Description of the task: A faithful transcription of all the entries below is needed, without the pictures.

(Stored data)
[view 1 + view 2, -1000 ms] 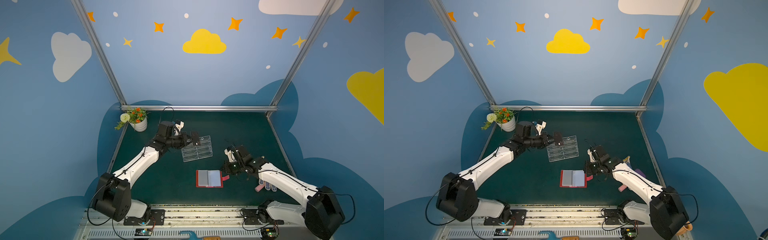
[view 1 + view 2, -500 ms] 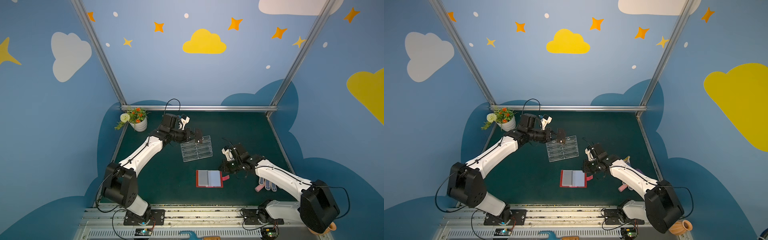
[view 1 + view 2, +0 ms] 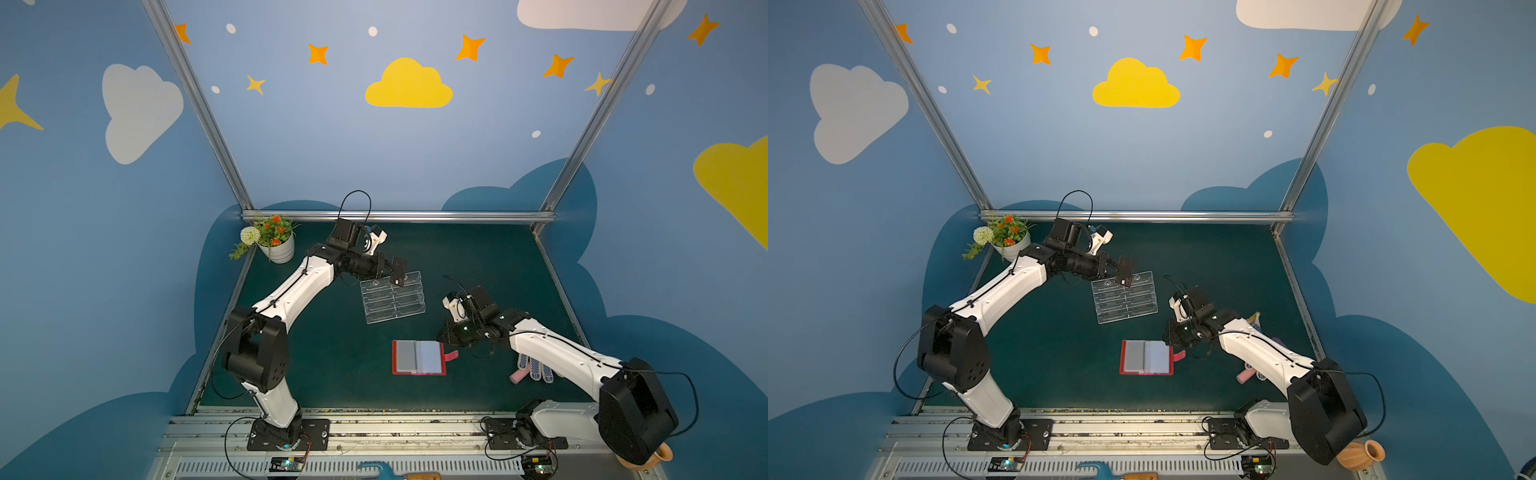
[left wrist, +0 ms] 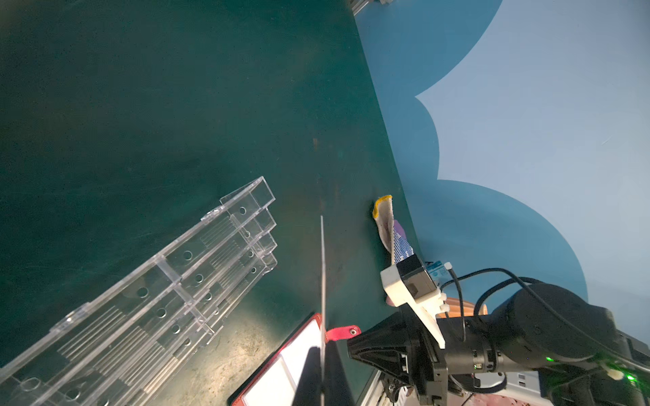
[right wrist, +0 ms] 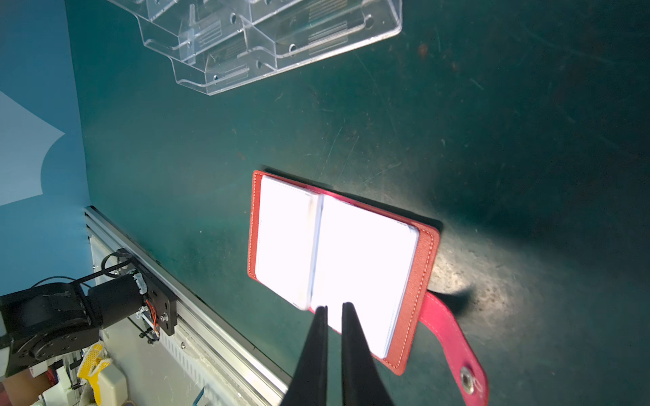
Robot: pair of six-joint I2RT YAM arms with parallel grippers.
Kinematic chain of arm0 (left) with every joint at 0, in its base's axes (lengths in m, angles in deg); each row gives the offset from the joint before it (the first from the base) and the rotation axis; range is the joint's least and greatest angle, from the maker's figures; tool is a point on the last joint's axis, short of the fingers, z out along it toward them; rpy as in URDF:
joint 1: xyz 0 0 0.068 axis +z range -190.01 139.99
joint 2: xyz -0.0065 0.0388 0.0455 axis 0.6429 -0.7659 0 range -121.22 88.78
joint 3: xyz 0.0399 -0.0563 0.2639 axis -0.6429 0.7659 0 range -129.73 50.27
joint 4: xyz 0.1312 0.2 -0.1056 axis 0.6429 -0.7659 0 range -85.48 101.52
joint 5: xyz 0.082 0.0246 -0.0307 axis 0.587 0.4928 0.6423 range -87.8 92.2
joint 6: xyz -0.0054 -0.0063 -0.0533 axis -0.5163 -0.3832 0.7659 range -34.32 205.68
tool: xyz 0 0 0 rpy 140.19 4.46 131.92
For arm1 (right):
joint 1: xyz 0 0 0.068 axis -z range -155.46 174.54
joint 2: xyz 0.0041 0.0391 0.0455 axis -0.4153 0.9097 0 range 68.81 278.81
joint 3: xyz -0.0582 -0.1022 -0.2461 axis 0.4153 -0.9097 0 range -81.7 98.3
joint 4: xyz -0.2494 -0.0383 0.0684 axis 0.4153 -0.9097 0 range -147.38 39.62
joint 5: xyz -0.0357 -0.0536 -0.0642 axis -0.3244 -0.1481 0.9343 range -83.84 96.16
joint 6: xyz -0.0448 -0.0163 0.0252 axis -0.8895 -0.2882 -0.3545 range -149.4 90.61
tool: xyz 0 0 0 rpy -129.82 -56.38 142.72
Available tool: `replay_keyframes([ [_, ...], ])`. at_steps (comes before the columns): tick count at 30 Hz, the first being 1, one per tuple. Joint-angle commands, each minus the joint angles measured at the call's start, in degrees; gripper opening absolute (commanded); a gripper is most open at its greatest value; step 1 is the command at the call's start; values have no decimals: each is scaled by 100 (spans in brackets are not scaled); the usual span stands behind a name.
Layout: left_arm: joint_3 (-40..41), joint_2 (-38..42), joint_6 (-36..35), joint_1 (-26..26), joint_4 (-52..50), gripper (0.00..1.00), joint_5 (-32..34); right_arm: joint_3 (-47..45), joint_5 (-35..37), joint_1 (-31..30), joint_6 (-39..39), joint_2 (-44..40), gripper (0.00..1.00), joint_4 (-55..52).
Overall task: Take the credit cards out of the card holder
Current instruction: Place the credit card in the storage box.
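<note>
We see the card holder [image 5: 425, 267] in grained, leather-like red with pale stitching. Its snap [image 5: 467, 379] is shiny metal, and its sleeves [image 5: 362, 253] are glossy plastic, glaring white. The stand [image 5: 267, 38] looks like clear, smooth acrylic. The table [image 5: 492, 140] is matt green, scuffed and scratched. The rail [image 5: 218, 327] is brushed metal.
</note>
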Motion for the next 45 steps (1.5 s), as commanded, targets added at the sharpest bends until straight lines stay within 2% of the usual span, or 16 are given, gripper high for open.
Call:
replay_keyframes([
  [1,-285,-161,-427,47,-416,4,156,141,-55,31,-83,45,8,-18],
  [11,-819,-598,-1043,47,-696,4,697,166,-92,48,-101,112,9,-49],
  [31,-2001,-1504,-2382,-5,-1402,4,1062,255,-152,65,-246,287,8,-133],
  [45,-2499,-1964,-3208,-187,-1730,4,1312,187,-233,160,-303,320,8,-90],
])
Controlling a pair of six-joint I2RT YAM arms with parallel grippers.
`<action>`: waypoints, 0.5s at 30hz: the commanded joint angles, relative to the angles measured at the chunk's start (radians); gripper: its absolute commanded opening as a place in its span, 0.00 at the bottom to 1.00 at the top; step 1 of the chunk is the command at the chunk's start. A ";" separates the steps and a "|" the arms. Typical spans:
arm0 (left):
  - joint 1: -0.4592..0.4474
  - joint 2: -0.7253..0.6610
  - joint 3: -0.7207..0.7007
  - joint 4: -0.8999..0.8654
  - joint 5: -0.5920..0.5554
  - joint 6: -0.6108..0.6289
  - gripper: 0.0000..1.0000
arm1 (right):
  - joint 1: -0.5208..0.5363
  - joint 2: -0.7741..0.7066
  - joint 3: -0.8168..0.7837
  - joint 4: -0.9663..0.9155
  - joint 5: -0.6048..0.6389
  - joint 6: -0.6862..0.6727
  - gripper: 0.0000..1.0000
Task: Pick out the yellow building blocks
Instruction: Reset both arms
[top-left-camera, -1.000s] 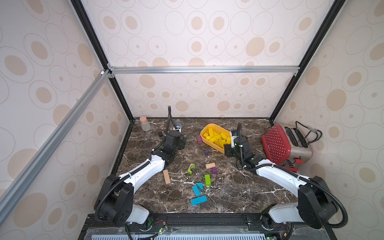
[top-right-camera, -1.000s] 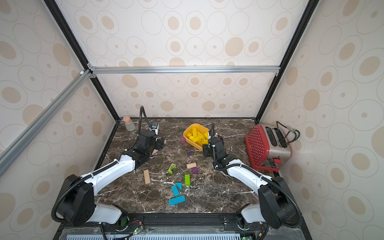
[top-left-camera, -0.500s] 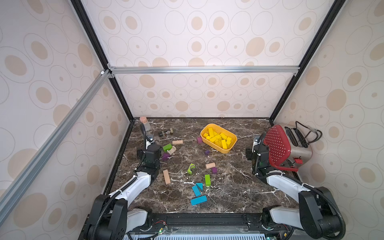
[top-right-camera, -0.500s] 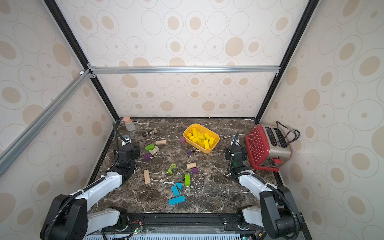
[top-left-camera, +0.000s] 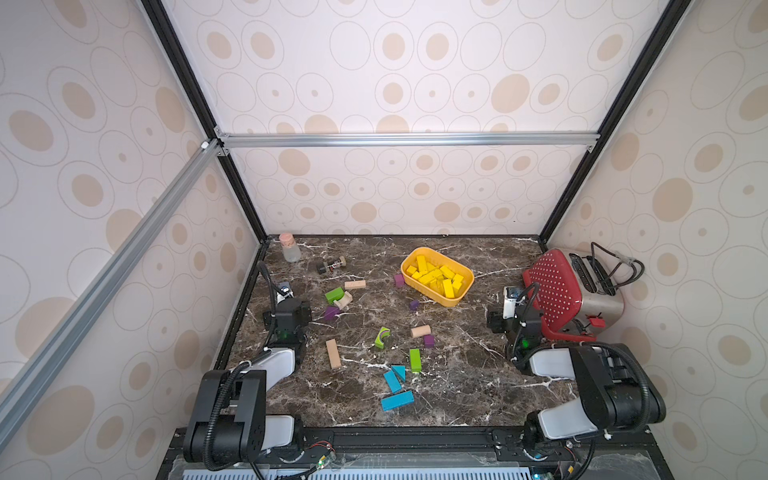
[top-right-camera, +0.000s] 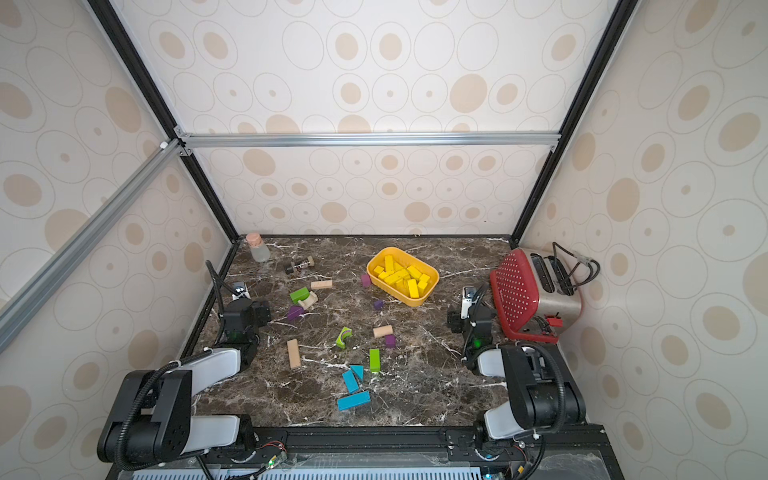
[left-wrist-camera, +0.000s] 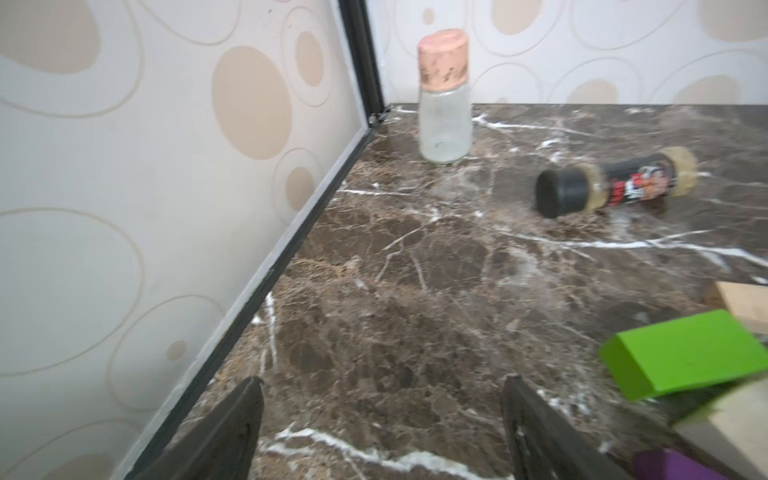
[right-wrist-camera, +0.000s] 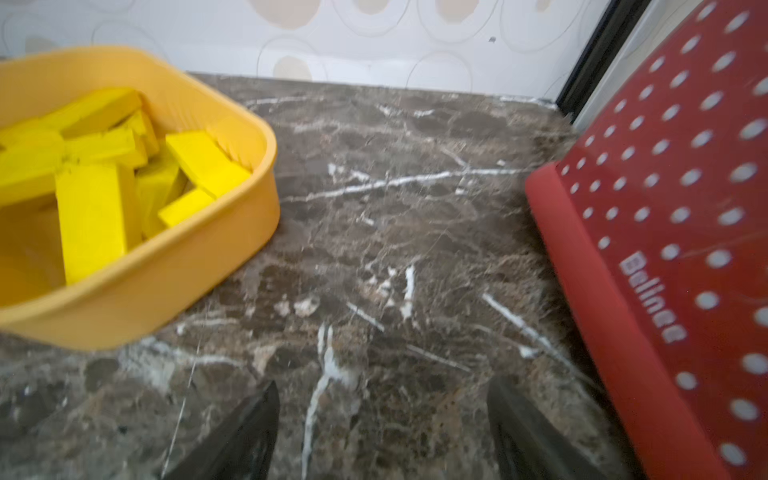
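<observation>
While both arms sit low at opposite sides of the dark brown marble tabletop (top-left-camera: 478, 374), the bright yellow wooden building blocks (top-left-camera: 436, 276) lie heaped inside the orange-yellow oval plastic tub (top-left-camera: 436, 301). The tub stands toward the back of the table, right of centre. Both top views show cubes and bars piled crosswise in it (top-right-camera: 401, 276).

Left gripper (left-wrist-camera: 380, 432): jaws spread wide over bare marble, grasping nothing. It faces the back left corner, where a clear glass bottle with a cork stopper (left-wrist-camera: 444, 104) stands upright. A black-capped spice shaker (left-wrist-camera: 615, 187) lies on its side near the bottle. A lime-green wooden block (left-wrist-camera: 685, 357) rests close by, apart from the fingers.

Right gripper (right-wrist-camera: 386, 432): jaws released, marble between them, holding nothing. It sits between the tub (right-wrist-camera: 166, 282) and the red perforated toaster (right-wrist-camera: 665, 208), touching neither. The wrist view is somewhat blurred.

Mid-table: loose blocks, among them a blue bar (top-left-camera: 397, 400) and a plain wood bar (top-left-camera: 333, 353), well apart from the tub.
</observation>
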 joint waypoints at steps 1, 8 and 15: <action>0.006 0.015 0.014 0.067 0.117 0.010 0.89 | -0.014 0.005 0.013 0.100 -0.042 0.004 0.80; 0.001 -0.035 0.017 -0.047 0.102 -0.026 0.89 | -0.014 0.029 0.056 0.049 0.059 0.044 0.81; 0.002 0.031 0.103 -0.142 0.034 0.008 0.89 | -0.013 0.028 0.083 -0.004 0.110 0.065 0.83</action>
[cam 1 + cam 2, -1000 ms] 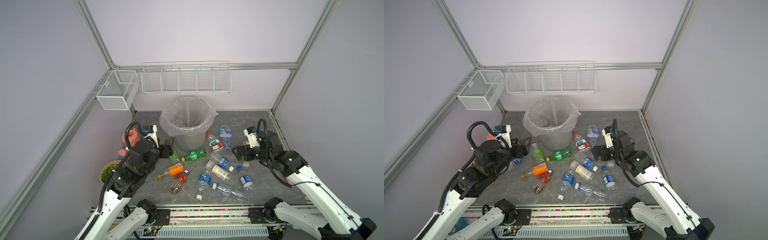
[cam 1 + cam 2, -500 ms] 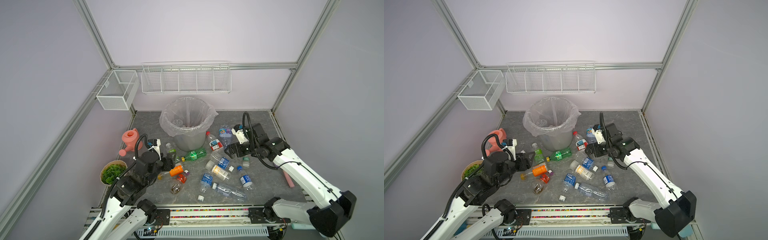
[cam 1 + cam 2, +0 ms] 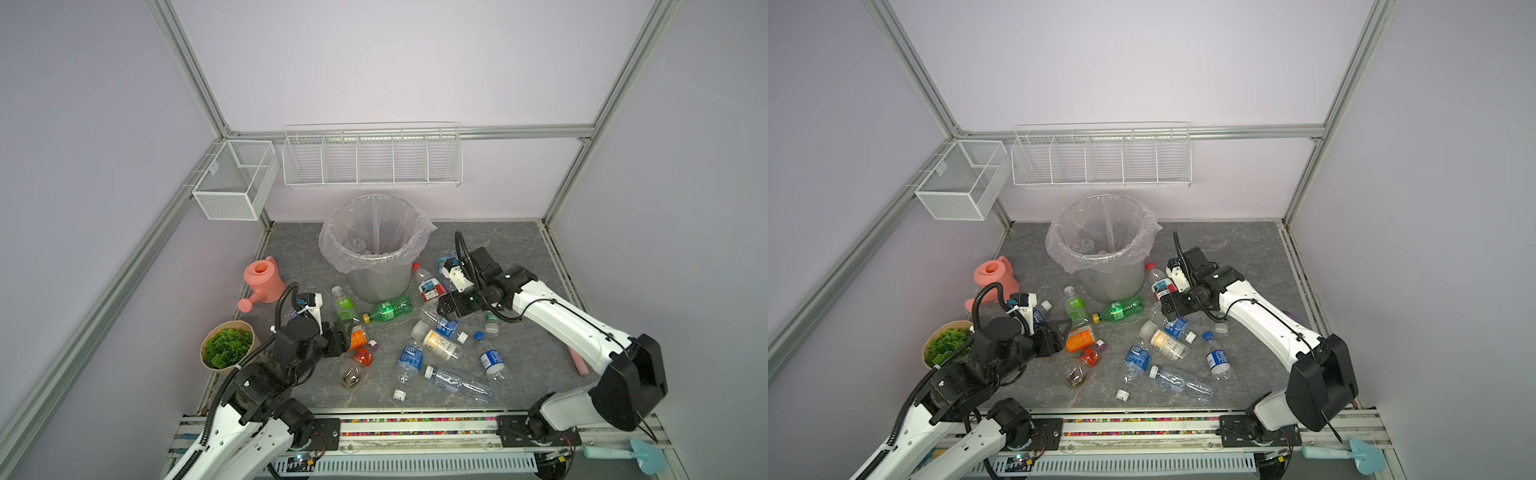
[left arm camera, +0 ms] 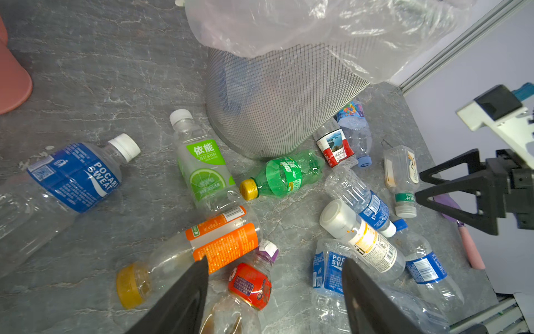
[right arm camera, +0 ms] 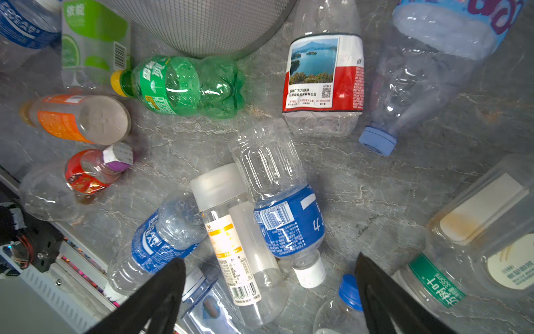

Response to this task:
[view 1 + view 2, -1000 ms] 
[view 1 + view 2, -500 ms] 
[view 1 + view 2, +0 ms] 
[left wrist, +0 ms] 
[right wrist, +0 ms] 
Robot: pair of six-joint I2RT YAM arms with parallel grippers.
Kinematic chain of arm0 (left) with every joint at 0, in its base's axes (lengths in m, angles in deg); each row gives the offset from the joint before it (the first from the base) and the rotation axis; range is the joint's least and greatest angle, from the maker's figures; tool is a point on the last joint's axis, short of the fingers, z out along it toward them; rpy as in URDF:
joint 1: xyz 0 0 0.068 axis +z range -190.01 139.99
joint 2: xyz -0.0065 0.0388 0.0455 axis 0.6429 -0.7659 0 range -121.22 88.78
joint 3: xyz 0.0399 -0.0563 0.2639 axis -0.6429 0.7659 0 range -129.73 50.27
joint 4: xyz 0.1312 0.2 -0.1056 axis 0.6429 -0.7659 0 range -85.48 101.52
joint 5: xyz 0.082 0.0246 -0.0307 axis 0.587 0.4928 0.6423 range -87.8 92.2
joint 6: xyz -0.0054 -0.0063 -0.0533 axis -0.5163 -0.3832 0.7659 range -34.32 205.68
tool: xyz 0 0 0 rpy 140.19 4.46 131.92
For arm1 (right):
joint 1: xyz 0 0 0.068 axis -z range -155.46 174.54
joint 2: xyz 0.0041 0.0391 0.0455 axis -0.4153 0.9097 0 range 68.81 278.81
joint 3: xyz -0.0582 -0.1022 -0.2461 axis 0.4153 -0.9097 0 range -81.7 98.3
joint 4: xyz -0.2494 -0.0383 0.0684 axis 0.4153 -0.9097 0 range -147.38 39.62
joint 5: xyz -0.0357 -0.0536 -0.0642 axis -0.3244 -0.1481 0.9343 range -83.84 96.16
joint 6: xyz -0.0448 -0.0163 0.0252 axis -0.8895 -0.2882 -0.3545 range -149.4 90.61
tool: xyz 0 0 0 rpy -129.82 -56.38 142.72
Available tool: `replay_keyframes([ [_, ...], ])`. at_steps (comes before the columns): tick count at 30 Hz, the first being 1, one per tuple. Joint-angle commands, each minus the joint angles measured at the call's start, in degrees; gripper opening absolute (commanded); a gripper is most open at its greatest value; step 1 is the command at the call's start; values have no decimals: each is scaled by 100 (spans in brackets are not scaled); the usual span stands behind a name.
Layout: left_arm: joint_3 (-40..41), joint_2 (-38..42), joint_6 (-36..35), joint_1 (-26..26), joint_4 (-52..50), gripper (0.00..1.00), joint_5 (-32..34); right_arm: joint_3 (-47..45), joint_5 (-35..37), joint_1 (-31..30), joint_6 (-39..39), joint_2 (-44..40), gripper (0.00..1.00), joint_4 (-55..52).
Overall task: Take the credit cards out of the card holder
Current instruction: Place the credit card in the storage box.
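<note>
We see the card holder [image 5: 425, 267] in grained, leather-like red with pale stitching. Its snap [image 5: 467, 379] is shiny metal, and its sleeves [image 5: 362, 253] are glossy plastic, glaring white. The stand [image 5: 267, 38] looks like clear, smooth acrylic. The table [image 5: 492, 140] is matt green, scuffed and scratched. The rail [image 5: 218, 327] is brushed metal.
</note>
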Motion for the next 45 steps (1.5 s), as commanded, targets added at the sharpest bends until straight lines stay within 2% of the usual span, or 16 are given, gripper high for open.
Call:
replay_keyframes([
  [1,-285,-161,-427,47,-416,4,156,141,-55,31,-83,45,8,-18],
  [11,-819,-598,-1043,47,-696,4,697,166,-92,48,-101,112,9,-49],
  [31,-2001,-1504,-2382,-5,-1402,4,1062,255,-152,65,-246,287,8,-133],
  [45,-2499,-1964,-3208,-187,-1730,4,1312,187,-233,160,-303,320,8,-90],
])
Controlling a pair of six-joint I2RT YAM arms with parallel grippers.
`<action>`: waypoints, 0.5s at 30hz: the commanded joint angles, relative to the angles measured at the chunk's start (radians); gripper: its absolute commanded opening as a place in its span, 0.00 at the bottom to 1.00 at the top; step 1 of the chunk is the command at the chunk's start. A ";" separates the steps and a "|" the arms. Typical spans:
arm0 (left):
  - joint 1: -0.4592..0.4474
  - joint 2: -0.7253..0.6610
  - joint 3: -0.7207..0.7007
  - joint 4: -0.8999..0.8654
  - joint 5: -0.5920..0.5554
  - joint 6: -0.6108..0.6289
  - gripper: 0.0000..1.0000
arm1 (right):
  - joint 1: -0.5208..0.5363
  - joint 2: -0.7741..0.7066
  - joint 3: -0.8168..0.7837
  - joint 4: -0.9663..0.9155
  - joint 5: -0.6048..0.6389
  - joint 6: -0.6862..0.6727
  - gripper: 0.0000..1.0000
Task: Pick out the yellow building blocks
Instruction: Reset both arms
[top-left-camera, -1.000s] 
[top-right-camera, -1.000s] 
[top-left-camera, -0.500s] 
[top-right-camera, -0.500s] 
[top-left-camera, +0.000s] 
[top-right-camera, +0.000s] 
[left-wrist-camera, +0.000s] 
[right-wrist-camera, +0.000s] 
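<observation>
While both arms sit low at opposite sides of the dark brown marble tabletop (top-left-camera: 478, 374), the bright yellow wooden building blocks (top-left-camera: 436, 276) lie heaped inside the orange-yellow oval plastic tub (top-left-camera: 436, 301). The tub stands toward the back of the table, right of centre. Both top views show cubes and bars piled crosswise in it (top-right-camera: 401, 276).

Left gripper (left-wrist-camera: 380, 432): jaws spread wide over bare marble, grasping nothing. It faces the back left corner, where a clear glass bottle with a cork stopper (left-wrist-camera: 444, 104) stands upright. A black-capped spice shaker (left-wrist-camera: 615, 187) lies on its side near the bottle. A lime-green wooden block (left-wrist-camera: 685, 357) rests close by, apart from the fingers.

Right gripper (right-wrist-camera: 386, 432): jaws released, marble between them, holding nothing. It sits between the tub (right-wrist-camera: 166, 282) and the red perforated toaster (right-wrist-camera: 665, 208), touching neither. The wrist view is somewhat blurred.

Mid-table: loose blocks, among them a blue bar (top-left-camera: 397, 400) and a plain wood bar (top-left-camera: 333, 353), well apart from the tub.
</observation>
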 joint waypoints at steps 1, 8 and 15: <action>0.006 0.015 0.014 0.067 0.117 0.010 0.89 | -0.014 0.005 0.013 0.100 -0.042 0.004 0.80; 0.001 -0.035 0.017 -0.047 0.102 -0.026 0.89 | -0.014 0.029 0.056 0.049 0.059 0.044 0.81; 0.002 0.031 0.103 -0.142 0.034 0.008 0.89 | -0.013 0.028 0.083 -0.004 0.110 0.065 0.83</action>
[cam 1 + cam 2, -1000 ms] 
[cam 1 + cam 2, -500 ms] 
[cam 1 + cam 2, +0 ms] 
[left arm camera, +0 ms] 
[right arm camera, +0 ms] 

The given answer completes the exercise.